Gentista di destra
Il sindaco di Amatrice scende in campo, e la conferenza stampa sembra il vaffa day di Grillo
Roma. “Non sono qui per dirvi che mi candido perché lo sapete già, ma vi chiedo perché mi dovrei candidare? Rispondo io: non per bramosia di potere, non per fare gli interessi di qualcuno ma perché penso sia giusto ridare voce ai territori”. Questo ha detto il sindaco di Amatrice e candidato dal basso (con padrinato occulto: Salvini) alla presidenza della regione Lazio Sergio Pirozzi, presentando il simbolo della sua lista “Lo Scarpone”, e in quella frase con domanda retorica c’è già tutto lo spirito arcitaliano di colui che, nel dopo-terremoto, si è mostrato come l’eroe civico che chiede ai politici (gli altri) “di sporcarsi mani e piedi” – parole sue.

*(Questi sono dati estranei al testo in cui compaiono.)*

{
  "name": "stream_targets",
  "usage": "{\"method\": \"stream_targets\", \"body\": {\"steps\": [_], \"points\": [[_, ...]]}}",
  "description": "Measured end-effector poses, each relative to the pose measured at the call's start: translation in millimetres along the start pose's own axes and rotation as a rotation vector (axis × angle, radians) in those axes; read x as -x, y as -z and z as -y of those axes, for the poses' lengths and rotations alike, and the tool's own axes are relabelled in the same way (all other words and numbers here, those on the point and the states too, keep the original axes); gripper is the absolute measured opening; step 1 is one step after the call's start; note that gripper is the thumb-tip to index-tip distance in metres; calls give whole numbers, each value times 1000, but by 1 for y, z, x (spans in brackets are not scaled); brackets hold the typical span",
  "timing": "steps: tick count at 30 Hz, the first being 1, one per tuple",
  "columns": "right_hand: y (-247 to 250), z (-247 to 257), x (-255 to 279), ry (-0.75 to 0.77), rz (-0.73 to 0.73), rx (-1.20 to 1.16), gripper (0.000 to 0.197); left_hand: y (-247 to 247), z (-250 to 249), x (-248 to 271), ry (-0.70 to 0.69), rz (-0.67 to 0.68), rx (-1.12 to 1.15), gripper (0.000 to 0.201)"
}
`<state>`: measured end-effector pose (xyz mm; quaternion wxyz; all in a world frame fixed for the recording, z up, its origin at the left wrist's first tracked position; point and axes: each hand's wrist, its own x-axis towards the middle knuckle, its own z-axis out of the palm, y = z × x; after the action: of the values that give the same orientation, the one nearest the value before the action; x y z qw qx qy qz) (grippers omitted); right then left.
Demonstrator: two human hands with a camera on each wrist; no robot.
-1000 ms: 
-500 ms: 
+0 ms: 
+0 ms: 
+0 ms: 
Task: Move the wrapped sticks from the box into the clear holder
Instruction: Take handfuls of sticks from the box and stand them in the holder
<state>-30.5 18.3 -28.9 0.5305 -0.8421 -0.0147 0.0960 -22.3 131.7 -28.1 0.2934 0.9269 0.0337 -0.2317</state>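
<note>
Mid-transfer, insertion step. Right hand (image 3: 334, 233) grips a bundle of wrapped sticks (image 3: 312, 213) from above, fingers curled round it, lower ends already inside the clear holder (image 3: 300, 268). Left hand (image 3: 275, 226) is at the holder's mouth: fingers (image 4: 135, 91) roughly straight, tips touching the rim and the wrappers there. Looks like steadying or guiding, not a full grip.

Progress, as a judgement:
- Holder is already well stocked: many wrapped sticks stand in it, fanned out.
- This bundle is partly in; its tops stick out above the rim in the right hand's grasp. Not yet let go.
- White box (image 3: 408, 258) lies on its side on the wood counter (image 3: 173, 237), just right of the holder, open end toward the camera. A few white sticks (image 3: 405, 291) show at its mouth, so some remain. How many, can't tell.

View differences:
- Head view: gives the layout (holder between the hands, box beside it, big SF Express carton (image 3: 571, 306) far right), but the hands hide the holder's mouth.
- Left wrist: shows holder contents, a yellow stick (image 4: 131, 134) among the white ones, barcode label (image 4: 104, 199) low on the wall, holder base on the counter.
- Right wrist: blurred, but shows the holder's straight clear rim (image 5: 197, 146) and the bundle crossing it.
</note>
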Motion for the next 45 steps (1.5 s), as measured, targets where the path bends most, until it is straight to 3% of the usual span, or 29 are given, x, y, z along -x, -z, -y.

Andrà avanti comunque, Pirozzi, dice Pirozzi, dichiarando altresì di non essere più iscritto a Fratelli D’Italia, partito di provenienza, andrà avanti anche in caso di candidatura unica del centrodestra (ieri Berlusconi ha commentato con una sorta di “Pirozzi, chi era costui?” la notizia della corsa in solitaria del sindaco di Amatrice). Ma il punto non è tanto la concorrenza a destra, quanto l’emersione di un gentismo di destra che trova il suo portabandiera nel Pirozzi sfasciacarrozze del modus operandi altrui (noi giriamo per le periferie, loro fanno i banchetti, dice; loro fanno le primarie ma non è un mio problema; noi ci auguriamo che non ci siano “ritorsioni” contro Amatrice perché altrimenti mi arrabbio come una bestia). Ed è nemesi per i Cinque stelle che del blandire l’indistinto malumore popolare pensavano di avere eterna esclusiva, tanto che Pirozzi mette Roberta Lombardi nello stesso carrozzone in cui mette Nicola Zingaretti, figli della stessa casta che, dice il candidato, ha sfruttato la “visibilità” alla regione e in Parlamento. Ma è nemesi anche per chi, a destra e a sinistra, pensa sempre che mimando il lessico populista si possa sconfiggere il populismo – e invece quello ti si ripresenta con nuovo sembiante. E Pirozzi parla come avrebbe potuto parlare un Cinque stelle ma da avversario dei Cinque stelle: ci sono tutte le parole chiave. Come sulla decurtazione stipendi: chi si candida con me dovrà lasciare ogni mese mille euro a un fondo associazioni, ha detto. O come sull’onestà, dea onnipresente di ogni gentismo, in chiave Pirozzi mondata della componente di “pura inesperienza”, anche visto il caso Raggi: “Penso che l’onestà vada messa insieme con la capacità, perché l’onestà con l’incapacità genera disonestà”.
C’è anche il libro: il candidato, come fosse un Alessandro Di Battista, ha già scritto “La scossa dello scarpone”, cronaca ex post dei mesi duri di ricostruzione e manifesto programmatico di uno che gli scarponi li regalava davvero ai politici che visitavano Amatrice (come al ministro dei Beni Culturali Dario Franceschini).